I write about what I am doing, in case it interests you, or gives a spark of inspiration to try something a little different to actually have a go at something.  It will not be perfect the first time round, but the more you practice it the better you will get and hopefully you will enjoy the experience cooking and crafting is all about feeling your way.  I had some very bad experiences with a Needlework Teacher at school.  I was slow and did not keep up with the rest of the class, but my work was always neat and accurate.  Because I was not keeping up with the rest of the class, the Teacher often used to take my work home to catch me up; so there were bits I missed out on.

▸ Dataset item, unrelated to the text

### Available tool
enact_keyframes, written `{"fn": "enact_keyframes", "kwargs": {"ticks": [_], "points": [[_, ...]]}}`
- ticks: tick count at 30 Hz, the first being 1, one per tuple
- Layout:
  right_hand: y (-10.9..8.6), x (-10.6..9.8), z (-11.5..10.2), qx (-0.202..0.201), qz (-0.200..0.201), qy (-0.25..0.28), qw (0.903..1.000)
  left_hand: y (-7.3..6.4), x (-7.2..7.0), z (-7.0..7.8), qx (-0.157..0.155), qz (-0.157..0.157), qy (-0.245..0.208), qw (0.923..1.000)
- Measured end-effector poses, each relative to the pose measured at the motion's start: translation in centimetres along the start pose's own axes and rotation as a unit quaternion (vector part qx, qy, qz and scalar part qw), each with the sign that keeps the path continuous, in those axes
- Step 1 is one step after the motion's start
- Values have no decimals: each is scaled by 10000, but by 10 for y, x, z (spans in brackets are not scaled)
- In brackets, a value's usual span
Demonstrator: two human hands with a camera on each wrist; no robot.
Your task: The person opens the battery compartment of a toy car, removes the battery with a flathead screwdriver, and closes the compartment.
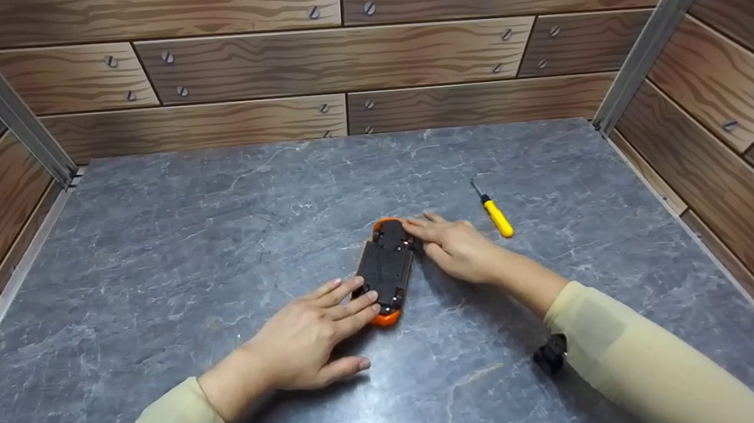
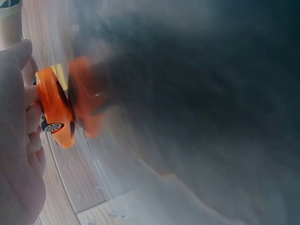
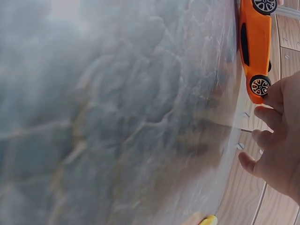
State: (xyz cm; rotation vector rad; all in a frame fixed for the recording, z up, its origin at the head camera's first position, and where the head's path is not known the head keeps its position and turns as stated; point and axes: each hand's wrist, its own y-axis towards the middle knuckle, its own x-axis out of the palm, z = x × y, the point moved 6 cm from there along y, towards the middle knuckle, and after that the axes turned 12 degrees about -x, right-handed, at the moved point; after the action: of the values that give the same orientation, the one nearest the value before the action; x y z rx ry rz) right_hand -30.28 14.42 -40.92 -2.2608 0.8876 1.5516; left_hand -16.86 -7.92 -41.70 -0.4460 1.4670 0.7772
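Fingers (image 1: 352, 305) of the left hand (image 1: 303, 339) lie straight and spread on the near left part of the orange toy car (image 1: 386, 267), while the right hand (image 1: 456, 249), its fingers loosely extended, touches the far right corner. Mid-table (image 1: 220, 249), the car lies upside down, long axis running near to far, far end slightly right; a yellow-handled screwdriver (image 1: 497, 216) lies farther right.

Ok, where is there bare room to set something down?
The tabletop is bare beyond the toy car toward the wooden back wall, left of the left hand, and right of the yellow screwdriver. It's tight between screwdriver and right hand, and crowded at the car, where both hands touch it.
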Motion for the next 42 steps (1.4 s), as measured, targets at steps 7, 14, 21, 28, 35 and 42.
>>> {"fn": "enact_keyframes", "kwargs": {"ticks": [7,14,21,28,35,42], "points": [[10,0,1,-47,4,22,10000,7,2,6,89,-99,-69,9999],[17,2,4,-27,-125,98,9999,12,3,12,172,-46,-57,9998],[21,4,5,-9,-108,159,9998,15,5,16,283,65,-32,9996],[20,8,6,29,-101,412,9991,15,3,16,248,278,-215,9991],[15,3,7,112,340,802,9961,16,-4,7,-139,662,-932,9934],[11,-4,4,272,712,1266,9890,24,-5,-15,-1418,453,-2140,9654]]}}
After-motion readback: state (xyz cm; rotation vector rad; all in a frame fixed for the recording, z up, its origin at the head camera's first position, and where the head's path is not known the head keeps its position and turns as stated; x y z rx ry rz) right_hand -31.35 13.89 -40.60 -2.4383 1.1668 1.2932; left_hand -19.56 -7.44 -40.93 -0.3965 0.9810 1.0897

She made me feel so inadequate that I gave up crafting, and it was only thanks to a friend that I actually started crafting again.  She always maintained that it was having a go that was important and that if I made a mistake then I had made a mistake.  The next time round though I would not make it.  I have found this piece of advice to be completely accurate. 

Remember your "normal" may well be someone else's Utopia or their dream.  Being prepared takes a little getting used to but in time becomes second nature, saves lots of pennies and provides lots of food - food that you cannot necessarily buy in the shops.

Do you feel like me that Christmas is over commercialised and if so, is there anything different that you do to make lives easier for yourself and your family.  Would love to hear from you and about the reasons why you do something the way you do and the ways that you do it.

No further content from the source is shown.